Salford lost 4–8 to Warrington in a third-round Challenge Cup tie on 17 March 1951 at the Willows. The crowd was reported in the press as 28,000, the upper limit that had been set for the match. If correct it would be a ground record, but no official figure survives to confirm the exact attendance.

Salford won a four-team summer competition at Stanley Park in Blackpool 1952. Staged as part of Blackpool Corporation's Festival of Sport Fortnight, the Reds eliminated Barrow in the semi-final and then defeated Doncaster 26–7 in the final.
When Gus Risman quit as a player in 1954, he coached Salford for four years, before moving temporarily to Phoenix, Arizona (USA) to care for his nephew who had recently been involved in a dog mauling incident.
Saturday 26 November 1955 saw television cameras at the Willows for the first time when the second half of the match against New Zealand was broadcast live on BBC Grandstand.
Salford hosted their first floodlit game, using Manchester United's ground on Wednesday 5 November 1958 against Leeds in a match postponed from October. Leeds won 22–17.
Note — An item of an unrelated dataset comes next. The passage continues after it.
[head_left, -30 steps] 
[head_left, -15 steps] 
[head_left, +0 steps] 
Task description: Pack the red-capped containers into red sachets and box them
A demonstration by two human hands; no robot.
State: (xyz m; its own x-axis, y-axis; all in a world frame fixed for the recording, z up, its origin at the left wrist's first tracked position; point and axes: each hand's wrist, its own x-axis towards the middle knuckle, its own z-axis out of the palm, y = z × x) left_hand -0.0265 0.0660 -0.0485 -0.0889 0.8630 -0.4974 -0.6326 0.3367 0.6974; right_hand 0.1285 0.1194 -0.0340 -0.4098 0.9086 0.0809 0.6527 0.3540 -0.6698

A proposal in 1960 to create a Manchester rugby league club at the former White City Stadium on Chester Road received strong opposition from Salford and Swinton. Their protests were renewed when a match was staged there between a Manchester XIII, drawn from both Salford and Swinton and the New Zealand tourists in September 1961 and the idea was subsequently dropped.
Gus Risman returned to Salford as team manager in February 1962.
Between March and September 1962, Salford hit an all-time low with 19 consecutive defeats. Covering two seasons, it is the worst run in the club's history. Salford also suffered what was then their largest margin of defeat, when they lost 59–0 at St. Helens.

===Brian Snape era===
Brian Snape succeeded Jim Hammond as chairman in September 1963. Snape appointed Griff Jenkins as secretary-coach in 1964, and the Reds immediately started to climb the league ladder.
Salford built a variety club in 1966 in a bid to attract couples and parties to attend rugby matches. Between 1967 and 1972, Salford averaged over 7,000 spectators at a time when the league average was slipping below 2,000. In June 1967 the Willows switched on its floodlights for the first time in the match with Widnes on Friday 11 March 1966. From that evening, Friday night was rugby league night as the fans flocked to the Willows.
In October 1967 David Watkins joined Salford for £15,000, a then club record. Watkins scored in 92 consecutive matches for Salford from 19 August 1972 to 25 April 1974. He totalled 929 points from 41 tries and 403 goals.
In 1967, the Rugby Football League gave permission for games to be played on Sunday for the first time. The Willows staged its first Sunday fixture, a friendly with French club, Cavaillon, on 5 May 1968. It was not until the following season that the Reds were at home in their first competitive Sunday match, a second-round Challenge Cup-tie against Workington Town on 23 February 1969, Salford winning 12–5, destined for their third Wembley final which they lost 11–6 to Castleford, it was their first visit to Wembley after a gap of 30 years.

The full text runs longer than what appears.